Romance entre borrachos
No sé si esto le pasará también a usted, señor Romeo, pero a mí el acceso ilimitado al alcohol a veces me pone a hacer y decir disparates.
“Hace tiempo que no me como una buena berenjena”, le dije, por ejemplo, cuando ya saboreaba mi tercera Heineken, a una señora de aspecto distinguido, por no decir que avinagrado, en una reciente fiesta ofrecida por el dueño de la compañía en la que trabajo.
Hasta entonces llevábamos como cinco minutos parados el uno junto al otro viendo bailar o conversar a los demás, sin que nos hubiésemos dirigido la palabra.
La señora se volteó hacia mí.
“¿Cómo me dijo?”
“¿Dijo? ¿Dije? Lagartijo”, le expresé. “Berenjena de lagartijo”.
La mujer me echó una mirada ofendida y se alejó dándome la espalda.
No me importó.
A mediados de la cuarta Heineken, ya yo me sentía increíblemente inteligente y feliz.
“Si se dice ‘descalabrar’… ¿qué quiere decir ‘calabrar’?”, le pregunté, después
de pensarlo mucho, a un don calvo y dotado de una expresión asmática que, luego de escucharme, me roció con una despreciativa mirada de miope.
“Yo no sé de qué diablos usted me está hablando”, me dijo el don, también alejándose, apenas dándome tiempo para que yo le gritara a su espalda “oh, gracias, gracias, muchíiiiisimas gracias”.
Luego me dediqué a reírme como un bobo por buen tiempo. Cuando me cansé de esto, extraje mi peinilla, la envolví con un poco de papel celofán y la apliqué contra mis labios. Enseguida me puse a sopletear ‘Ýankee Doodle Dandy’, la cual, por alguna razón, es la única tonada que se me ocurre cuando estoy así de simpaticón.
De este modo me entretuve un tiempo indefinido -pueden haber sido minutos o, quizás horas-, precisamente hasta que me di cuenta de que alguien me estaba mirando… sin ningún tipo de sutileza.
En efecto, don Romeo, había una joven parada junto a mí. Levantando un poco la quijada, me observaba con el ceñudo detenimiento de quien está analizando, muy de cerca, un cuadro que encuentra indescifrable. Escrutaba mi cara como a otros, me imagino, les habrá escrutado el escroto.
La miré a mi vez. Era una de las secretarias ejecutivas de la compañía, pero había cambiado tato de ‘look’ que apenas me resultaba reconocible. Ya usted sabe, Romeo: hay mujeres que parecen disfrazarse cuando van a alguna fiesta. Esta mostraba un corto pelo castaño, teñido con unas lengüetas amarillas, peinado con la alocada estridencia de las últimas modas.

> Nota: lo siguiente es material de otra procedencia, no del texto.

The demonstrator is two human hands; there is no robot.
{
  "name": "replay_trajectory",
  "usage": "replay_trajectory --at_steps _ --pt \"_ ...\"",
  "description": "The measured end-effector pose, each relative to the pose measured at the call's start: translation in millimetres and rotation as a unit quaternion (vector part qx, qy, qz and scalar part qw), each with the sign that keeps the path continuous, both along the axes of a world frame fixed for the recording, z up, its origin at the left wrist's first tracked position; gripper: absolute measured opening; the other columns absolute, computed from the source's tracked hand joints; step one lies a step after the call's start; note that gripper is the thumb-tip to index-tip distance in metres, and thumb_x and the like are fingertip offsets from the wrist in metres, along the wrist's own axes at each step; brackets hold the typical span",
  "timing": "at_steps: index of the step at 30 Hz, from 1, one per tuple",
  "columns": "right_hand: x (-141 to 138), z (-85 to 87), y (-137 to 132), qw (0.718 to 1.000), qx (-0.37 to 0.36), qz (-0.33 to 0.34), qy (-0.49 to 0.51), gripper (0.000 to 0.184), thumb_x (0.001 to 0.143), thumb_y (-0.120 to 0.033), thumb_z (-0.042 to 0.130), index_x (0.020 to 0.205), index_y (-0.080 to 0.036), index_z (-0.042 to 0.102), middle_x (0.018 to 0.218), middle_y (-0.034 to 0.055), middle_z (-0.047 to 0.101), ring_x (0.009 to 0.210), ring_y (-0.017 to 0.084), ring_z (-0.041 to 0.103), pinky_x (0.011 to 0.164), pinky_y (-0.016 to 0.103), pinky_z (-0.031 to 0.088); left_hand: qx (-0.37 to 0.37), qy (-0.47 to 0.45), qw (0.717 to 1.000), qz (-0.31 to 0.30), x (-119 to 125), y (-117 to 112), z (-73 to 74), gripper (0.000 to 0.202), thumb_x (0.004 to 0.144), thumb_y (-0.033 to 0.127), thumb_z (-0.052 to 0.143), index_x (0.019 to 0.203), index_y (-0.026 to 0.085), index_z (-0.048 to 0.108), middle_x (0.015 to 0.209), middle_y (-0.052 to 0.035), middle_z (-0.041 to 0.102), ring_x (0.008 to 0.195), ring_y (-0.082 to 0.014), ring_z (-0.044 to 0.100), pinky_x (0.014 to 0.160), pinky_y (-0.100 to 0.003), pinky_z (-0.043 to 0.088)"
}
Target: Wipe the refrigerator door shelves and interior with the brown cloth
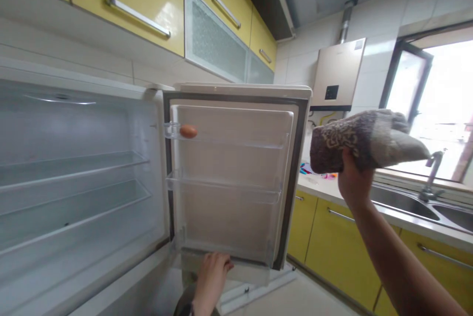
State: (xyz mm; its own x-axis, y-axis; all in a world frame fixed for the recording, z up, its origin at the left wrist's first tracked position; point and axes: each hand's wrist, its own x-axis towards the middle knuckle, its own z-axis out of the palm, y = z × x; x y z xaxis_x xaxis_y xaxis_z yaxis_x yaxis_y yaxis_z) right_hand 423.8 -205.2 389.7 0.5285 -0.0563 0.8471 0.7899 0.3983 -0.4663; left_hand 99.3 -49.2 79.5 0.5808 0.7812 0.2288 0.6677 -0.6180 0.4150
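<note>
My right hand (356,180) is raised to the right of the refrigerator door and closed around a folded brown and beige patterned towel (343,141). The towel's pale end points toward the window. Low in front of me, my left hand (215,269) has its fingers curled at the rim of the lowest clear door shelf (254,266). The refrigerator door (229,158) stands open. A brown egg (188,131) rests at the left end of its top shelf.
Glass shelves (74,170) lie inside the refrigerator on the left. Yellow wall cabinets (129,0) hang above. To the right are a counter with a double sink (402,202), a faucet (432,178), a water heater (338,74) and an open window (410,74).
</note>
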Motion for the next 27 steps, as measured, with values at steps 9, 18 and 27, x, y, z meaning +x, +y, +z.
replay_trajectory --at_steps 9,18,27 --pt "-28 93.2 97 0.989 -0.037 -0.003 -0.14 0.035 0.086 -0.042 0.066 0.107 -0.015 0.066 0.102 0.0116 0.071 0.101 0.025 0.064 0.099 0.045 0.05 0.005 0.006 1.0 -0.011 8 2 0.1 0.025 0.099 0.023 0.056 0.106 0.021 0.08 0.111 -0.0102 0.078 0.113 -0.0298 0.066 0.104 -0.042 0.041" --pt "-20 37.0 84 0.996 -0.039 -0.002 -0.086 0.033 0.079 -0.037 0.067 0.098 -0.01 0.07 0.097 0.0127 0.073 0.091 0.022 0.064 0.094 0.041 0.052 0.018 -0.008 1.0 -0.024 8 1 -1.1 0.023 0.101 0.024 0.057 0.105 0.02 0.08 0.107 -0.0087 0.078 0.11 -0.0283 0.067 0.101 -0.041 0.04" --pt "-29 -190.6 72 0.995 -0.087 0.053 -0.008 0.023 0.078 -0.038 0.076 0.09 -0.018 0.075 0.096 0.0105 0.078 0.096 0.027 0.073 0.096 0.042 0.056 0.025 -0.01 0.999 -0.026 3 -3 4.0 0.021 0.1 0.022 0.059 0.098 0.02 0.079 0.105 -0.0084 0.078 0.108 -0.0279 0.066 0.098 -0.04 0.04"
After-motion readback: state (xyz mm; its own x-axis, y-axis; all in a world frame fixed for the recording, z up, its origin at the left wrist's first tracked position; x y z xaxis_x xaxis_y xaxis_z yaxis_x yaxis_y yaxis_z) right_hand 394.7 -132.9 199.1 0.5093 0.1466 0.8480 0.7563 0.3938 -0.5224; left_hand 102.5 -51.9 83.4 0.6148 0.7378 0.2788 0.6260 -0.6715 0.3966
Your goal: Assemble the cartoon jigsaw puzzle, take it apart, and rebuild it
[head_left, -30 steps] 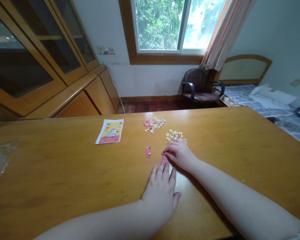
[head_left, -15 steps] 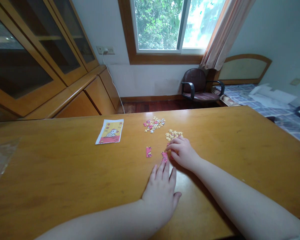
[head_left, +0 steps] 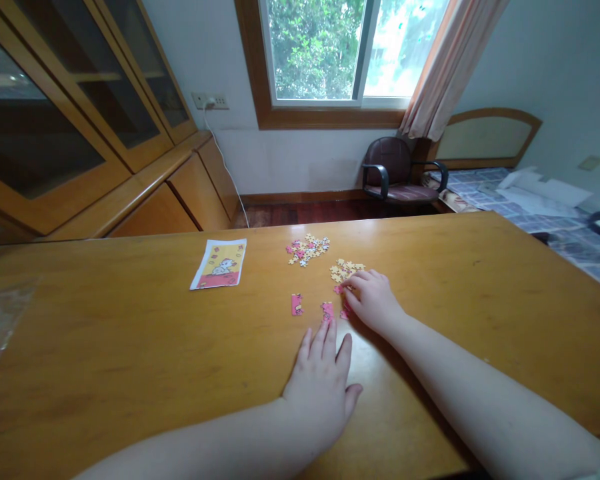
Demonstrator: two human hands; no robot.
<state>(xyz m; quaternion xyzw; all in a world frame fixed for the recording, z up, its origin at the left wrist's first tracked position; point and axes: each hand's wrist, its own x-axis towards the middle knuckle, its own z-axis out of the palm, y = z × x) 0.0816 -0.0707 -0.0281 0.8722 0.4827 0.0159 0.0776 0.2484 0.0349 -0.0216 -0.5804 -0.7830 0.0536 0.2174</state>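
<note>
Head: right hand [head_left: 373,301] on pink puzzle pieces [head_left: 345,311], left hand [head_left: 321,383] flat

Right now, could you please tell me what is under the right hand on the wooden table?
Small pink jigsaw pieces show at the edge of the right hand; whatever lies beneath the palm itself is covered and cannot be seen.

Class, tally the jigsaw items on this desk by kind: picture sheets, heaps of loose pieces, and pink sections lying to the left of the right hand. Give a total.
Picture sheet: 1
Heaps of loose pieces: 2
Pink jigsaw sections: 2
Total: 5
</note>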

Unas altas botas de cuero negro y una camisola arrugada que dejaba que sus senos temblequearan libremente como conejos asustados bajo la superficie, completaban la imagen deseada, suponiendo que su deseo hubiera sido el de mostrarse como una mujer con pocas inhibiciones.
Bonita, aunque tal vez un poco rellenita.
“Me tienes cara de llamarte Cuqui”, bromeó la muchacha, manteniendo sobre mí su mirada retante -casi apuntándome con la quijada-, y arqueando un poco la ceja para dejar ver que consideraba extremadamente ingenioso aquello que acababa de
decirme.
De algún punto de su fisonomía -no sé si de esa misma mirada enrojecida, o de su boca- emanaba un potente aroma a alcohol.
“Yo no me llamo… me llaman”, dije, por decir algo… simplemente por no
quedarme callado.
Hay veces en que es mejor hablar, aunque sea para no decir nada.
Sorpresivamente, la chica pareció encontrar graciosa mi respuesta. Por lo menos se rió de una forma apoteósica, no tan sólo derramándome encima la mayor parte de la cerveza que estaba bebiendo del pico de la botella, sino haciendo
castañetear las docenas de pulseras plásticas que le bailaban por los
antebrazos.
Deduje dos cosas: que había bebido bastante… y que no estaba acostumbrada a
beber bastante.
De pronto frenó en seco la estampida de sus risotadas y volvió a escudriñarme
con su anterior gesto serio, esculcador de una obra de arte demasiado
rebuscada.
“Aquí todos son unos estúpidos”, me dijo, con una media sonrisa sarcástica,
“menos tú”.
“Oh, muchas gracias”, le dije.
Hice un gesto afirmativo de agradecimiento, a la vez que le echaba un vistazo de soslayo al interior de mi vaso: ya iba siendo hora de darme otra vueltecita por la barra.
“Más bien tú me tienes tipo de imbécil”, aclaró ella.
Así creo que empiezan, don Romeo, los romances que, si uno tiene suerte, no recuerda para nada a la mañana siguiente.